Krista Miranda

By Krista Miranda

LifeBuzz Staff

21 Hidden Gems Of Beauty In The United States You Haven't Seen Yet.

#11. The Grand Prismatic Spring is not only the largest hot spring in Yellowstone National Park, Wyoming, but it's actually the largest hot spring in the ENTIRE United States.

This colorful hot spring is 370 feet across and 160 feet deep, which is quite impressive, but the incredible size of Grand Prismatic Spring isn't what attracts most people to Yellowstone. As you can see, the Grand Prismatic Spring is absolutely gorgeous with its vibrant colors!

#12. Red Mountain Pass

Listed as one of the most dangerous roads in America, the Red Mountain Pass isn’t something for the faint of heart. With its winding roads, steep hills, risky avalanches, and fatal drops, the Red Mountain Pass claims the lives of people every single year. Despite the warnings of danger, adrenaline junkies and travelers make the trip just to take in the breathtaking scenery of Red Mountain Pass.

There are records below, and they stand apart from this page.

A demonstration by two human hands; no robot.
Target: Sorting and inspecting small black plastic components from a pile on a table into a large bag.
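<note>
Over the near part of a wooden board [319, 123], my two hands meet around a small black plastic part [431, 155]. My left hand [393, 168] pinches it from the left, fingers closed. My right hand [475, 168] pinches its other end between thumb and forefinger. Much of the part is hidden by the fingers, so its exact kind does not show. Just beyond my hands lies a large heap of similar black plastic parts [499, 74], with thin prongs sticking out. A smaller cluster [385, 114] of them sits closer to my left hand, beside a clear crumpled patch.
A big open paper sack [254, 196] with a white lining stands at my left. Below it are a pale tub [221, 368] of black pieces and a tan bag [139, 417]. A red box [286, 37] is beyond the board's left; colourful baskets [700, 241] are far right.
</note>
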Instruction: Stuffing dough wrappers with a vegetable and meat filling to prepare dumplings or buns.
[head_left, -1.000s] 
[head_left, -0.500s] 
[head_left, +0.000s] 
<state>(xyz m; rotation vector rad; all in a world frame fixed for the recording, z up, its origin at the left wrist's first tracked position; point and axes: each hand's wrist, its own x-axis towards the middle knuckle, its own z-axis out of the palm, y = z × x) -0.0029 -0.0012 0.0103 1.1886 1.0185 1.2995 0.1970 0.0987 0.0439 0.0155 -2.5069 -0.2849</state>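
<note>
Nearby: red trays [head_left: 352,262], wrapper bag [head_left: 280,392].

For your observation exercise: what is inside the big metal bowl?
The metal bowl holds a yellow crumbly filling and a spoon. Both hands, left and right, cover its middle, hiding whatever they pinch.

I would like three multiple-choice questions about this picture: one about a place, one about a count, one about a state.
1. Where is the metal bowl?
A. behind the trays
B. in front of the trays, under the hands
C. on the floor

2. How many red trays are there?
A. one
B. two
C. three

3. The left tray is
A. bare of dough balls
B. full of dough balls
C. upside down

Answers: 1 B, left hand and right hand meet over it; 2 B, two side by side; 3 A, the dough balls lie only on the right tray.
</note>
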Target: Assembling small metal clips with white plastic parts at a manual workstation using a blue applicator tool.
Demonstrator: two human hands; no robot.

#13. Winterthur Museum and Country Estate

Approximately 60 years ago, horticulturist Henry Francis du Pont opened up his childhood home to the public as a museum. Winterthur Museum and Country Estate has over 90,000 objects that were made or used in America, a fairytale cottage, and a 60-acre garden. Du Pont's goal was to share the love of his land with anyone who would appreciate it, and it's safe to say that he definitely succeeded in his task!

#14. Apostle Islands

Located off of the coast of the Bayfield Peninsula in northern Wisconsin, the Apostle Islands consist of 22 different islands in Lake Superior. The Apostle Islands not only host 800 different plant species, but they're also the home to the most black bears in the United States.

#15. Skagit Valley Tulip Fields in Mount Vernon, Washington

In 1892, an immigrant from England named George Gibbs bought five dollars worth of flower bulbs. A few years later, he dug them up only to discover that they significantly multiplied. Soon enough, word got around that flower bulbs grew extremely well in the area. In 1950, William Roozen started his own bulb-growing farm in Skagit County, Washington. Eventually, Roozen would have so many flowers that people from all over the world wanted to visit the farm, leading to the creation of the Skagit County Tulip Festival. Today, Roozen’s tulips bring in over one million visitors a year!